* TASK DIRECTIONS
Although the data below holds other lines too, output only those from the line with "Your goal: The" up to and including the line with "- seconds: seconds", exactly as they appear.

Source records:

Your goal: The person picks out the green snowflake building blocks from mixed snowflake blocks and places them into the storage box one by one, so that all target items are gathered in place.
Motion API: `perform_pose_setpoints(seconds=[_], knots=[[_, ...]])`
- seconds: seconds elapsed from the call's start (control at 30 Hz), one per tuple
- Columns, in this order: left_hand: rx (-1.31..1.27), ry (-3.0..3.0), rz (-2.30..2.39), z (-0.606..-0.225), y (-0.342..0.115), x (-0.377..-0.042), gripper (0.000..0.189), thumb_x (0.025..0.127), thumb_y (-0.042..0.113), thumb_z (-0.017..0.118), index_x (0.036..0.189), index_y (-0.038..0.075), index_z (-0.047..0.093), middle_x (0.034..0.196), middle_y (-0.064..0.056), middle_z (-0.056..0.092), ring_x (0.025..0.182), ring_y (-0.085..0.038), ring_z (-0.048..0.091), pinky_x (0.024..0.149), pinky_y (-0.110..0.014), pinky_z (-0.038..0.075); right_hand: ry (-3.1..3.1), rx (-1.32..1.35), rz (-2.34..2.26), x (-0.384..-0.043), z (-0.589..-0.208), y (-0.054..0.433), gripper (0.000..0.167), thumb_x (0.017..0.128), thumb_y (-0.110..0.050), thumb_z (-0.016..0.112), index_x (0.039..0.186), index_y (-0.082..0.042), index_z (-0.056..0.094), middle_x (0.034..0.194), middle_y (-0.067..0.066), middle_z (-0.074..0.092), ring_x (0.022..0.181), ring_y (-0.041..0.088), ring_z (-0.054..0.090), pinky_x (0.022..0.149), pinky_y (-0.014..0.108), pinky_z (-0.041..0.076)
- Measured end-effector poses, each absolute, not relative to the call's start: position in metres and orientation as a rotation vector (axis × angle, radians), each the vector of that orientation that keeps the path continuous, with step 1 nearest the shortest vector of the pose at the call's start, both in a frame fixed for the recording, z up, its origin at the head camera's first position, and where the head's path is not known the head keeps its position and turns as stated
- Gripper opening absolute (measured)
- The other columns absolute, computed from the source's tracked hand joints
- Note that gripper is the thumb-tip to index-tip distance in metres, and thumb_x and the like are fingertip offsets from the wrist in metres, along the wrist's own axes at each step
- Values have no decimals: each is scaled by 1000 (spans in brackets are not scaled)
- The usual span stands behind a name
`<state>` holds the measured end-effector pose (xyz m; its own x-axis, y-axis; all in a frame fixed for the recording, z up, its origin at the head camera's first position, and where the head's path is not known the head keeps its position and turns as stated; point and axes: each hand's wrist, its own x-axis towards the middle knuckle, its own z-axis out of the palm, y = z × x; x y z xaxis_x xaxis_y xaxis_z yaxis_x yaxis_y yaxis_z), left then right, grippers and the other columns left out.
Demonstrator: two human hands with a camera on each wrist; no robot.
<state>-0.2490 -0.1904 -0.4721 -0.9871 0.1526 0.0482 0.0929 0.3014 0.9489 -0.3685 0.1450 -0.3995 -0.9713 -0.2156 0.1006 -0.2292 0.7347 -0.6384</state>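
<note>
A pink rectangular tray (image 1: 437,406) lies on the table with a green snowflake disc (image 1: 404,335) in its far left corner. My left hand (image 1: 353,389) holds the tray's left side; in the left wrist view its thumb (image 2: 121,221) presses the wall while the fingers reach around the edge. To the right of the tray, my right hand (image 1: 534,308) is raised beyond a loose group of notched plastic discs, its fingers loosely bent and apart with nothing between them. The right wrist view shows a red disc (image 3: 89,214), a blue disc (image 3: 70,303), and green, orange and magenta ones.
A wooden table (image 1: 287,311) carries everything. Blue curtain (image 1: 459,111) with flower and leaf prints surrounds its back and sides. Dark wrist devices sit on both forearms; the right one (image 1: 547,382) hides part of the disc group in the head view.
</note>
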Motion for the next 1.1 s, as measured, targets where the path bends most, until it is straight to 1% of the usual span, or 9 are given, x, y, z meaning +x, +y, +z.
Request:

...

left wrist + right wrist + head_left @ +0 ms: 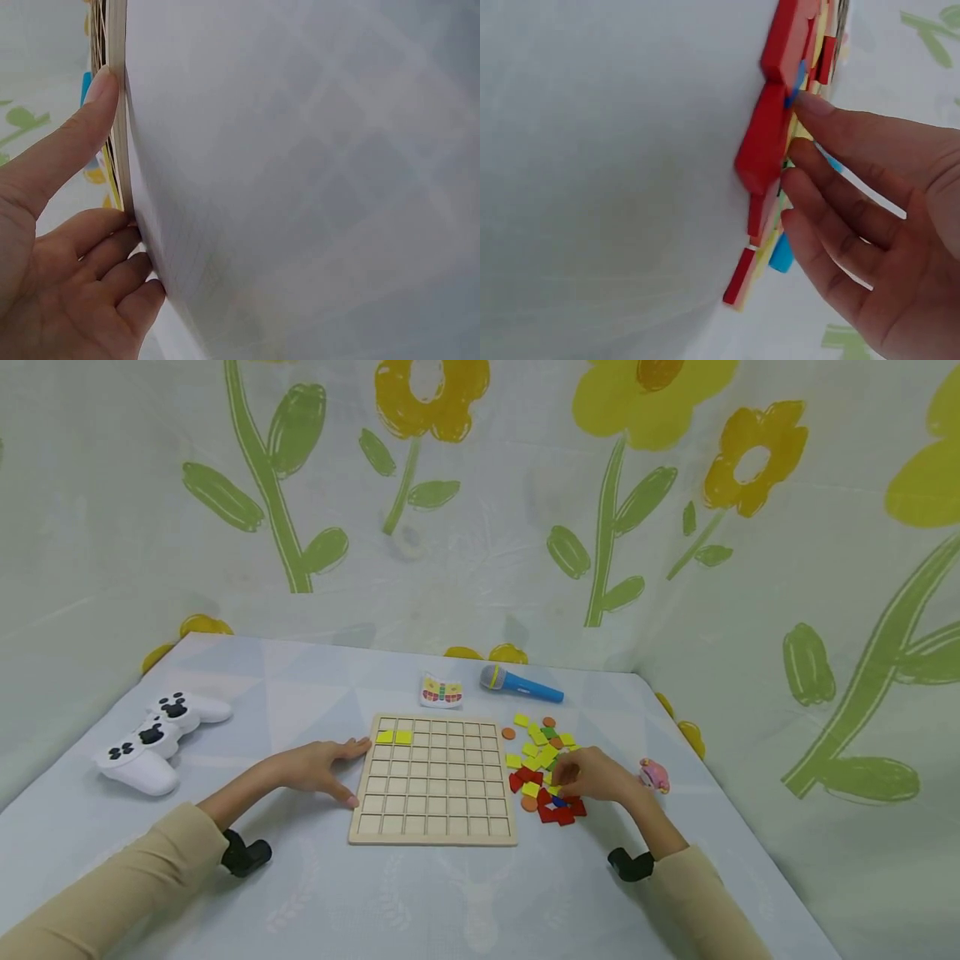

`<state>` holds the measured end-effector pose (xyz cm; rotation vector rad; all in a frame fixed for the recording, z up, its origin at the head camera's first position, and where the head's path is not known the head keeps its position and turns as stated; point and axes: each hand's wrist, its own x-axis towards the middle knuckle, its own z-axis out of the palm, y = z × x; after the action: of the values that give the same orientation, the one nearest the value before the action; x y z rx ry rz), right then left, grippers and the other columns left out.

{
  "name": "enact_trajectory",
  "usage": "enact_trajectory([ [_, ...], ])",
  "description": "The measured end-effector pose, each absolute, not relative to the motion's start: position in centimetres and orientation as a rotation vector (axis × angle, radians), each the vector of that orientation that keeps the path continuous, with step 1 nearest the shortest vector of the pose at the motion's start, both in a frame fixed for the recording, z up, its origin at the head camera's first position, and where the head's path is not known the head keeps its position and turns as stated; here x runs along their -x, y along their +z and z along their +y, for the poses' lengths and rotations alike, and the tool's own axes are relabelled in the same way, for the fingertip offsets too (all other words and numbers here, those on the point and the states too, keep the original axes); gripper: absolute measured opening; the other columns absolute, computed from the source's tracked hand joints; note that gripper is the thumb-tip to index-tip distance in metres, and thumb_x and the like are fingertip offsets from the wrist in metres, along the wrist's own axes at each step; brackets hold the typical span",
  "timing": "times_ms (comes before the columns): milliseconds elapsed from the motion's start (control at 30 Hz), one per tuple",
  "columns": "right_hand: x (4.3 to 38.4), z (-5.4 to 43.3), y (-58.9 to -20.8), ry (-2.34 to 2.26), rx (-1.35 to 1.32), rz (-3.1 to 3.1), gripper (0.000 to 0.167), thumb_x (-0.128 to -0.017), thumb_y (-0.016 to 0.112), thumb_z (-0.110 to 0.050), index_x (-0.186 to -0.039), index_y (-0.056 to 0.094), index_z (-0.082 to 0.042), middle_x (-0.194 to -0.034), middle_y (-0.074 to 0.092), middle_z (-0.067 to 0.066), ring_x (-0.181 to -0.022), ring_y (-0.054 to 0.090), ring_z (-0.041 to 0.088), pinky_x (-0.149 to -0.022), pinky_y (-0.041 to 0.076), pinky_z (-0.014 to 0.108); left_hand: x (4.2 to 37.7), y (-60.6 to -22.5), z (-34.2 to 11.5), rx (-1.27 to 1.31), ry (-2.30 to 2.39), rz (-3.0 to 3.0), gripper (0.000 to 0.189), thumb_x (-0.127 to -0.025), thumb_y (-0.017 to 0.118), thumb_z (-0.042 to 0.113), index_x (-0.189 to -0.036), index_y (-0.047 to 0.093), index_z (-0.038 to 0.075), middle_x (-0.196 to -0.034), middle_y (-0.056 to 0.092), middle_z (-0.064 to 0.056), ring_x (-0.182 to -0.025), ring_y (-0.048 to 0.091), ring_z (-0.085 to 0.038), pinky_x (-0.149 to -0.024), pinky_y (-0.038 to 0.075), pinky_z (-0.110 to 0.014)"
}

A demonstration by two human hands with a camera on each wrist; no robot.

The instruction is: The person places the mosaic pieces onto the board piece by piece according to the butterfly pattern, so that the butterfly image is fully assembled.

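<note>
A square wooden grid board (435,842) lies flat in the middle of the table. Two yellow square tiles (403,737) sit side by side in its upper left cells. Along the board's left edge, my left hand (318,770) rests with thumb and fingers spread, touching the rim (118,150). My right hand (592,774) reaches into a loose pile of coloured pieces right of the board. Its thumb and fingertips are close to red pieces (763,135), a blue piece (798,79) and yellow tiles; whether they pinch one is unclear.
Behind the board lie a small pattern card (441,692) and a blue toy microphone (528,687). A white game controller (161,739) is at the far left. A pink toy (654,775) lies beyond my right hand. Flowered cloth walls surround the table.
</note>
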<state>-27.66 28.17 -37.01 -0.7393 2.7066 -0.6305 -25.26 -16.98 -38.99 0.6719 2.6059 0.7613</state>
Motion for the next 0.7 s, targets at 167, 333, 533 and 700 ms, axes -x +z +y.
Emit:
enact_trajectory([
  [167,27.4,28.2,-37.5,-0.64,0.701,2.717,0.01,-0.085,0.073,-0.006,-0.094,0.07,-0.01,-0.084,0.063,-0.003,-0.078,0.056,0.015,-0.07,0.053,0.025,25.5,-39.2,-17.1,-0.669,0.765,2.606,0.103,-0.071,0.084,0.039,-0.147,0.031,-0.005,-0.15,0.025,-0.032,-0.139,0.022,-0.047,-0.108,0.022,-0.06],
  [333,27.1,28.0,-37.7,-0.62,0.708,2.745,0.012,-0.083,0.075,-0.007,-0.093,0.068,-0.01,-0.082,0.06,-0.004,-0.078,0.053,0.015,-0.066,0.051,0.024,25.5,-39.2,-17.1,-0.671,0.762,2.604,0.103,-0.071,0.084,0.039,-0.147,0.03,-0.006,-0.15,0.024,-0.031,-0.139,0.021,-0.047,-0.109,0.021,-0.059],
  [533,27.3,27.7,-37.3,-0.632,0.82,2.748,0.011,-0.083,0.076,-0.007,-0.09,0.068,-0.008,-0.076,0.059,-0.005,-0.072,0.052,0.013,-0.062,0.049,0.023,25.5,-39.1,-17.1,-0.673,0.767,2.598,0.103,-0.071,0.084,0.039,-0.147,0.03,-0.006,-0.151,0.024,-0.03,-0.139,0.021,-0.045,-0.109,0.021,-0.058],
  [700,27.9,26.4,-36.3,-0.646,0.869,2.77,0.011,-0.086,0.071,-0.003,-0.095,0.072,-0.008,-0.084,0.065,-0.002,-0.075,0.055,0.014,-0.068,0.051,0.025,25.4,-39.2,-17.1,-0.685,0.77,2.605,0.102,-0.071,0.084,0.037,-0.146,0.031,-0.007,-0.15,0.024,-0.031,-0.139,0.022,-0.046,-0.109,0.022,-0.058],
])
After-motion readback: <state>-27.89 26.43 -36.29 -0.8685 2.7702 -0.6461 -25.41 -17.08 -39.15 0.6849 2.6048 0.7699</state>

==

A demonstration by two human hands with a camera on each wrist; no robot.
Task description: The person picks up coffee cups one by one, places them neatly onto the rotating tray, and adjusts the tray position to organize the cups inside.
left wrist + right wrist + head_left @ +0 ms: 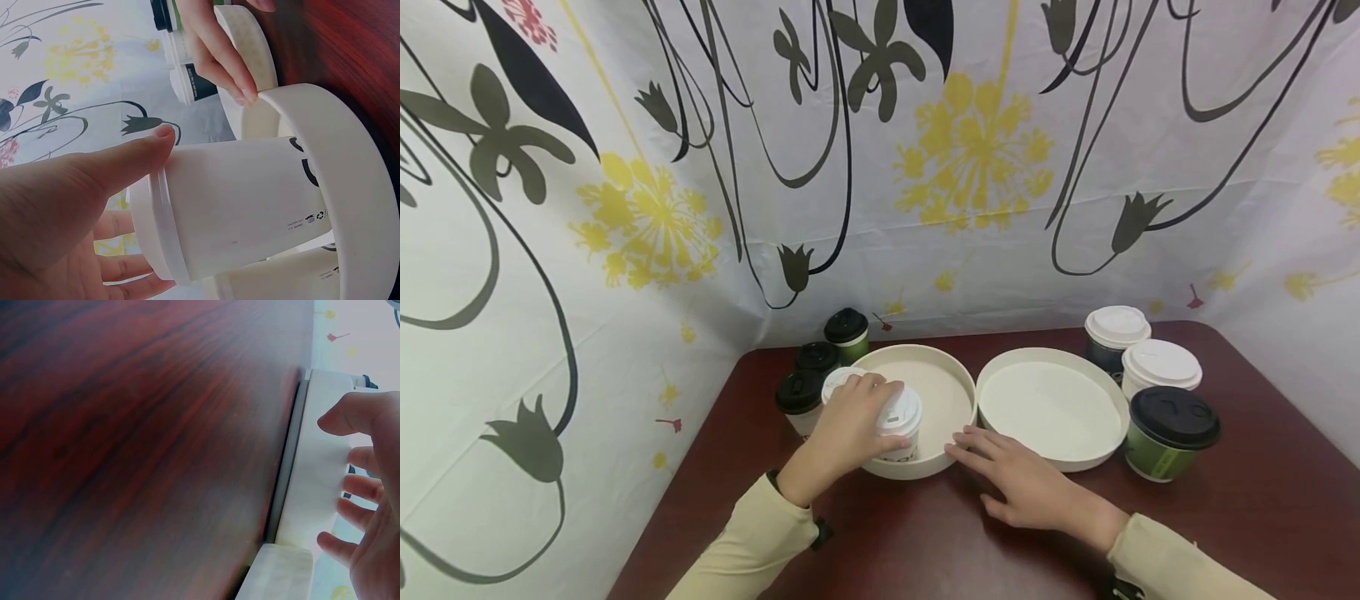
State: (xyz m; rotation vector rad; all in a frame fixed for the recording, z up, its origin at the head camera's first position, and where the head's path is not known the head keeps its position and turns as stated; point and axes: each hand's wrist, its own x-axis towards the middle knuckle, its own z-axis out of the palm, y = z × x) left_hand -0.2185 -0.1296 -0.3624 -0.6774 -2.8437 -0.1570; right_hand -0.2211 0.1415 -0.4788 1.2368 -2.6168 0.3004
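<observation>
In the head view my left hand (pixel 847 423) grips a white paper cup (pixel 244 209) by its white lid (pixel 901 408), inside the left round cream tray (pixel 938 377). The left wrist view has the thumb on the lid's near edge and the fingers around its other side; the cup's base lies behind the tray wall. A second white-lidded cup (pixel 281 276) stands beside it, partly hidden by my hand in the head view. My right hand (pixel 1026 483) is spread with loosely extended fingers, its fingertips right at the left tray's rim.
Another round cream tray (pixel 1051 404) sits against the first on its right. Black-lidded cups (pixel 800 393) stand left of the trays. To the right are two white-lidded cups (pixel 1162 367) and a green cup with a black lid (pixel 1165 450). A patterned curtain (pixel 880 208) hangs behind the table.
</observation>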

* EXPECTED OUTPUT
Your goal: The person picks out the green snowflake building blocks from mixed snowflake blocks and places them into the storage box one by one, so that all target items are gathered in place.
Motion API: `perform_pose_setpoints(seconds=[_], knots=[[_, ...]])`
- seconds: seconds elapsed from the call's start (control at 30 Hz), one per tuple

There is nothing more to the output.